____ DATA UNDER STUDY
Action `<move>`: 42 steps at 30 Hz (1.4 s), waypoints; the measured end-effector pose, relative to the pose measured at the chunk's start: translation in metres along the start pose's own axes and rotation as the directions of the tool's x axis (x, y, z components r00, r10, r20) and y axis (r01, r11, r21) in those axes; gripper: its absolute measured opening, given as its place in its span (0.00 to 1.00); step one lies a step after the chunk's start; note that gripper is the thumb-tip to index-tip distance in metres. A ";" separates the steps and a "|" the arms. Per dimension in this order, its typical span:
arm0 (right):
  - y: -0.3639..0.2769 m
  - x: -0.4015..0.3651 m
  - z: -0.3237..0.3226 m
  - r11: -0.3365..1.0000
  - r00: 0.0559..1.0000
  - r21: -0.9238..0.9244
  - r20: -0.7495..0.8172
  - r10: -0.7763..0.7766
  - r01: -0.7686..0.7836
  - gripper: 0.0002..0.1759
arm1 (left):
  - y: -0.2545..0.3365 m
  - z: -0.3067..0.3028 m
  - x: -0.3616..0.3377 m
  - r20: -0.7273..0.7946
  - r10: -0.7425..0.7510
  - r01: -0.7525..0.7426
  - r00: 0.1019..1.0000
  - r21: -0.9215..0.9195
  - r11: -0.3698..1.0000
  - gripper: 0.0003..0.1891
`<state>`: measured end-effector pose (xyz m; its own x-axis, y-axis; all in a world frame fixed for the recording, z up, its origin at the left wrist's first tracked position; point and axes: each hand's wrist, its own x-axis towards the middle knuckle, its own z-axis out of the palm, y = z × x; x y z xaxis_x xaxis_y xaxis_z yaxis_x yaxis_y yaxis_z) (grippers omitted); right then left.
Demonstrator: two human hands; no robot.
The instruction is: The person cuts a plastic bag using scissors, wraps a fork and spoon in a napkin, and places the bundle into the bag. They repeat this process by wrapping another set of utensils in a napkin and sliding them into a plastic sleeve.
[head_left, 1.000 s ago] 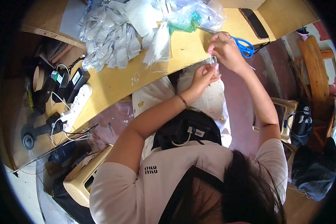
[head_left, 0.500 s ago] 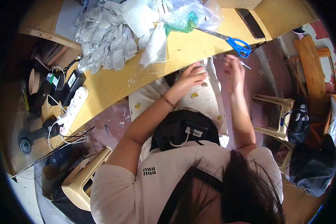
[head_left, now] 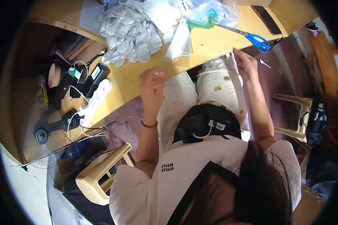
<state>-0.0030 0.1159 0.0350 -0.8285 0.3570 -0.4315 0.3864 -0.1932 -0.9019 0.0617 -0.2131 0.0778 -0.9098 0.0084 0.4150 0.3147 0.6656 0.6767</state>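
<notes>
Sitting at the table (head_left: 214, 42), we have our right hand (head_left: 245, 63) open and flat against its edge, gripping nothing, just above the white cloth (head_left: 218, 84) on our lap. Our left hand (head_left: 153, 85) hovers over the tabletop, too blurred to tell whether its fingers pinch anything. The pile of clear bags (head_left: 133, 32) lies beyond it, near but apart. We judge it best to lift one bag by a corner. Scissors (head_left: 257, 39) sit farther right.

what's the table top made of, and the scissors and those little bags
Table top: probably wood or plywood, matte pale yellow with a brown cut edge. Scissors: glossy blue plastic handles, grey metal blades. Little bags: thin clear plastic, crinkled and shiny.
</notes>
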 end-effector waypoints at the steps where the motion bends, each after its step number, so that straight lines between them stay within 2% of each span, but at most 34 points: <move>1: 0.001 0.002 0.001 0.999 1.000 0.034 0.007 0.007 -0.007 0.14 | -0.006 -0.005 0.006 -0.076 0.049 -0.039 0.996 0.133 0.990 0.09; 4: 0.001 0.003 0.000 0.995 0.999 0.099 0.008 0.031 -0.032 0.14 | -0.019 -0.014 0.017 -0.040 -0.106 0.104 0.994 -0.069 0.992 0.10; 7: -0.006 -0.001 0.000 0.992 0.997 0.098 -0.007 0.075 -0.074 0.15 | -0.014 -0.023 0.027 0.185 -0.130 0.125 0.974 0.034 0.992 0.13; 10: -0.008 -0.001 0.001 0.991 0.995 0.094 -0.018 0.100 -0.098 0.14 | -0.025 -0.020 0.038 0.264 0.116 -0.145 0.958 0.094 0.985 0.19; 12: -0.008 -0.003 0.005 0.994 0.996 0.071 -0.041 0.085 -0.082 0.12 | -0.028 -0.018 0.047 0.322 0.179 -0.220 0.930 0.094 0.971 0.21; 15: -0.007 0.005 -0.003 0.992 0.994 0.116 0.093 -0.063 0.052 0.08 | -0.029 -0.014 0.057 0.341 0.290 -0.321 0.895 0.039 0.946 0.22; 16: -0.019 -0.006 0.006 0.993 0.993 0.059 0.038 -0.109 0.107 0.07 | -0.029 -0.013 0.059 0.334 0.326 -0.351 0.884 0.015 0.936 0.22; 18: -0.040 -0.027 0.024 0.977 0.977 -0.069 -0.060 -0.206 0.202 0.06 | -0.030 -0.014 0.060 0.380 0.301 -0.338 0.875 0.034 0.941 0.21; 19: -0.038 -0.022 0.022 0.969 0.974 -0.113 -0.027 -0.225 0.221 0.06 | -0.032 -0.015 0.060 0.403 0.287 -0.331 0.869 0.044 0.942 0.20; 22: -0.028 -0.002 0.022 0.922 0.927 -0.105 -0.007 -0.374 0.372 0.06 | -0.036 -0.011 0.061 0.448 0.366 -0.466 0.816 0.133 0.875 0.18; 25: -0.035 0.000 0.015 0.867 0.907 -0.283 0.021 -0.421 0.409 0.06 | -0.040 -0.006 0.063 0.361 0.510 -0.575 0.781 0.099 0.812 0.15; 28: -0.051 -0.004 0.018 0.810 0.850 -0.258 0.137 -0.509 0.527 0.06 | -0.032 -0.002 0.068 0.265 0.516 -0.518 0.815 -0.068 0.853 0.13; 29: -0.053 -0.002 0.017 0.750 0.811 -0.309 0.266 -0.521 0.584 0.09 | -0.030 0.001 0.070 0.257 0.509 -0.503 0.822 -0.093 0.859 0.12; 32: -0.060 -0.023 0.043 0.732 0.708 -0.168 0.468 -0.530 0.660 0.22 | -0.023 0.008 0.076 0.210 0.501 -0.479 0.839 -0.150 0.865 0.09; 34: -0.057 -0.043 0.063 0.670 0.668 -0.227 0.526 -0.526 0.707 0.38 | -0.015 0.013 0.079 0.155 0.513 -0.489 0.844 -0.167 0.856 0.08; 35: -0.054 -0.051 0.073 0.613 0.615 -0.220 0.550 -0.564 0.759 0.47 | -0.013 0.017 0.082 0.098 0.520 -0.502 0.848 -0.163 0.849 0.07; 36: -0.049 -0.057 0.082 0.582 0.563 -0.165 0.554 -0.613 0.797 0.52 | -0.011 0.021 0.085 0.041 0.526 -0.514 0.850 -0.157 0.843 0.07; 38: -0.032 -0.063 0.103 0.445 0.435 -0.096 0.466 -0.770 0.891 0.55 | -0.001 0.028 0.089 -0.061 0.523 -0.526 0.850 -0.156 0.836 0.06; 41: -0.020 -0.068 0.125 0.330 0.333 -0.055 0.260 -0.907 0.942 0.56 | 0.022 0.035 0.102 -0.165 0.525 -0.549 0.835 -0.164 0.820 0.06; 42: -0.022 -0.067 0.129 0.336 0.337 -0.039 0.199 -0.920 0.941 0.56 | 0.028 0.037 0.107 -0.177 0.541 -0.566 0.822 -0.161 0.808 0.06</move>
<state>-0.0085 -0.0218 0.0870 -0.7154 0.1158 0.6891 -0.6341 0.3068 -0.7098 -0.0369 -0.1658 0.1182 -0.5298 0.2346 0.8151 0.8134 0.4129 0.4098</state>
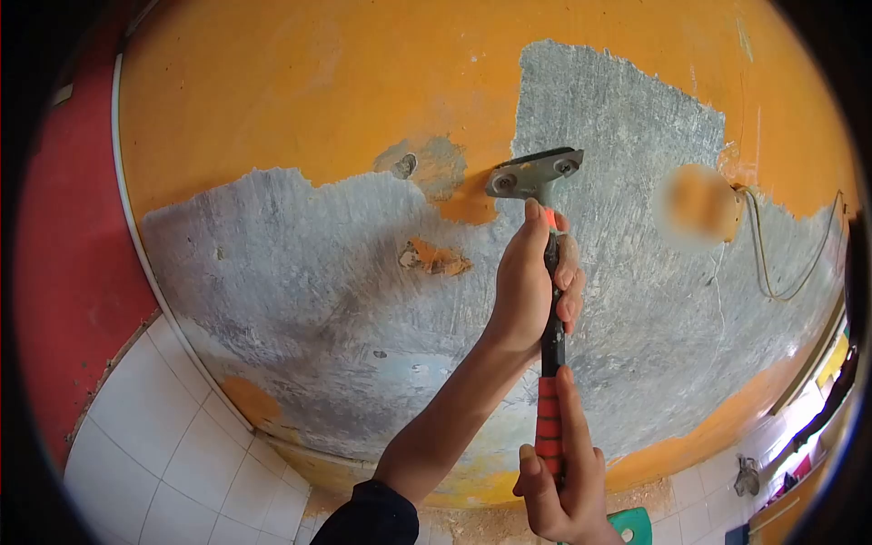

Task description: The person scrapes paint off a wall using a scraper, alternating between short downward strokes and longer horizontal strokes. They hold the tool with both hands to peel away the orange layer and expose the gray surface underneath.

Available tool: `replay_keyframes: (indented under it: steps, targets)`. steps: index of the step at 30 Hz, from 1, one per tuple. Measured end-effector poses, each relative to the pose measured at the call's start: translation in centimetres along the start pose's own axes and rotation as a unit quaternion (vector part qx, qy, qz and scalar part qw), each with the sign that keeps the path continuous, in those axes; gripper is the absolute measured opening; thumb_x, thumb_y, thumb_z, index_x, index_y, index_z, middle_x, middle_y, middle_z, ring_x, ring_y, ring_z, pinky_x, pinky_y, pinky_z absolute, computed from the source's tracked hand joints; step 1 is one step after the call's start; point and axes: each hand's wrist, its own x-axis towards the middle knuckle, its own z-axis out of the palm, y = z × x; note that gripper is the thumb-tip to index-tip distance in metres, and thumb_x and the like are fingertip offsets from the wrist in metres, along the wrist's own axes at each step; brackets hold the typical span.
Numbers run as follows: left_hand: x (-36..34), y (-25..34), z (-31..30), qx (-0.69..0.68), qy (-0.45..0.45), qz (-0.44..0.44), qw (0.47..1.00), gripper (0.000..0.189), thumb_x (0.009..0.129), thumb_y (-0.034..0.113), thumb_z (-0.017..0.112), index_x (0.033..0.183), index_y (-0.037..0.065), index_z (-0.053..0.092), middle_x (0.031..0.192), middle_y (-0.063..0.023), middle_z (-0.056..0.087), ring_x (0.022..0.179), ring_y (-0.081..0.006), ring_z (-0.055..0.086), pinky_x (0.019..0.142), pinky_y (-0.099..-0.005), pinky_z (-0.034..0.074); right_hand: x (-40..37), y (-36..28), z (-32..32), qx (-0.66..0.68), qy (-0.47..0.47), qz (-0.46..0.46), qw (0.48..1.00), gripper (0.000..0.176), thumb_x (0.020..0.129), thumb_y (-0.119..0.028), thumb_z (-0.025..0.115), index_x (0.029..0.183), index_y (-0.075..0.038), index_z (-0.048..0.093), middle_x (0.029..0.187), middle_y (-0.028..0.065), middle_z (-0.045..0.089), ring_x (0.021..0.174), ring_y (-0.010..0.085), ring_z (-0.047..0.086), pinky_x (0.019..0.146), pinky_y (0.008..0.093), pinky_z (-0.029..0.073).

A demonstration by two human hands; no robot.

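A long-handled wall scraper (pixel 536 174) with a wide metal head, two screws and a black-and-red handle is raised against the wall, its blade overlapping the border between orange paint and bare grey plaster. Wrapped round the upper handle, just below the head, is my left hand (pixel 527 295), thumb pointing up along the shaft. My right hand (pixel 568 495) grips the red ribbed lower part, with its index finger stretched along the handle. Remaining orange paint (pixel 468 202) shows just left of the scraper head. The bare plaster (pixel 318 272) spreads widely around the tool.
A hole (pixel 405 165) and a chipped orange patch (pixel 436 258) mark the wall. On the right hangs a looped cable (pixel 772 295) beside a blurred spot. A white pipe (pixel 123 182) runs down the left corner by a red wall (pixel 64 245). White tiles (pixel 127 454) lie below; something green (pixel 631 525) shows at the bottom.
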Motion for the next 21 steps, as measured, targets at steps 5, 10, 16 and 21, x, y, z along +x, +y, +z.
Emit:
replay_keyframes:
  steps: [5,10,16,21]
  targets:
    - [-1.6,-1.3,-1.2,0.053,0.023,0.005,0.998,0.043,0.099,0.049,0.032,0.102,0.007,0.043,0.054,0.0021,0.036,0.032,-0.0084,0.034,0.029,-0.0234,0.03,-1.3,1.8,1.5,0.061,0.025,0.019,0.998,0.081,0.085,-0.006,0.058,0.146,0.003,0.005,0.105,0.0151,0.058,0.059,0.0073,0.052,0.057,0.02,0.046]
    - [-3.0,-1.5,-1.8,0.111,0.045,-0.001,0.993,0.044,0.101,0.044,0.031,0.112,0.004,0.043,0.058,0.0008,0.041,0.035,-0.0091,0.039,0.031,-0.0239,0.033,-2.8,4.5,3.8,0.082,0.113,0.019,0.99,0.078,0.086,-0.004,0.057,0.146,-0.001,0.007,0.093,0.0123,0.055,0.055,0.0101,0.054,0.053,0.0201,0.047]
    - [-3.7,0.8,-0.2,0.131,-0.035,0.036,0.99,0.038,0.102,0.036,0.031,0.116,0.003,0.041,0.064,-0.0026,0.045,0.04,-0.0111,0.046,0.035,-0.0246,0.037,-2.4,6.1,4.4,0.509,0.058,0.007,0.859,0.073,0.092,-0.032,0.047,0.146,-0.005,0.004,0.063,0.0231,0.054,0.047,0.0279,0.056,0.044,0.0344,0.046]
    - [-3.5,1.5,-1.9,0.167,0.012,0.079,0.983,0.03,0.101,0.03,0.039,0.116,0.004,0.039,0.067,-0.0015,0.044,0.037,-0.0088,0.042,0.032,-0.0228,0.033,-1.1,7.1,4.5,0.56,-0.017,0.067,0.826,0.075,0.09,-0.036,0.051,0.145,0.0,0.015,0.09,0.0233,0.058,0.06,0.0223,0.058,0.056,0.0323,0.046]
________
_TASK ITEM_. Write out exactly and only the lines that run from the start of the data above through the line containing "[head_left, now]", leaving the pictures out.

_EXERCISE ANSWER_.
Action `<move>`: 42 steps at 30 Hz (1.4 s), waypoints; the measured end-effector pose, relative to the pose measured at the chunk's start: translation in metres along the start pose's own axes and rotation as the directions of the tool's x axis (x, y, z components r00, r10, r20) and y axis (r01, r11, r21) in those axes; gripper: its absolute measured opening, given as its place in its span (0.00 to 1.00); step one lies a step after the chunk's start; note that gripper is the thumb-tip to index-tip distance in metres. A ";" separates the steps and a "|" the arms. Per dimension in this order, its typical span:
arm0 (right):
  - y: -0.3639..0.2769 m
  - x: -0.4015..0.3651 m
  - z: -0.3237..0.3226 m
  - r11: -0.3365..1.0000
  - r00: 0.0559..1.0000
  - r21: -0.9238..0.9244
  - r20: -0.7495..0.8172
  - r10: -0.7763..0.7766
  - r01: -0.7686..0.7836
  - gripper: 0.0002..0.1759
arm1 (left):
  - y: -0.2545..0.3365 m
  - z: -0.3067..0.3028 m
  - x: -0.3616..0.3377 m
  - r20: -0.7273..0.7946
  - r10: -0.7425..0.7510
  - r01: -0.7525..0.7426
  - r00: 0.1019..1.0000
  - r21: -0.9215..0.9195
  - r11: -0.3698..1.0000
  - gripper: 0.0003..0.1891
`<state>`: measured end-effector pose (xyz m; its own x-axis, y-axis; all in a world frame fixed for the recording, z up, its origin at the left wrist's first tracked position; point and axes: each hand's wrist, its own x-axis towards the middle knuckle, its own z-axis out of the palm, y = z × x; x y z xaxis_x xaxis_y xaxis_z yaxis_x yaxis_y yaxis_z) (grippers omitted); right then left.
Demonstrator: two human hands; no robot.
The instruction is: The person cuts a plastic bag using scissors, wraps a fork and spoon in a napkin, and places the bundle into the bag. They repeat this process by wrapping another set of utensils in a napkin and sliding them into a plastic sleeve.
[head_left, 1.000 s ago] 
[head_left, 0.500 s ago] 
[head_left, now] 

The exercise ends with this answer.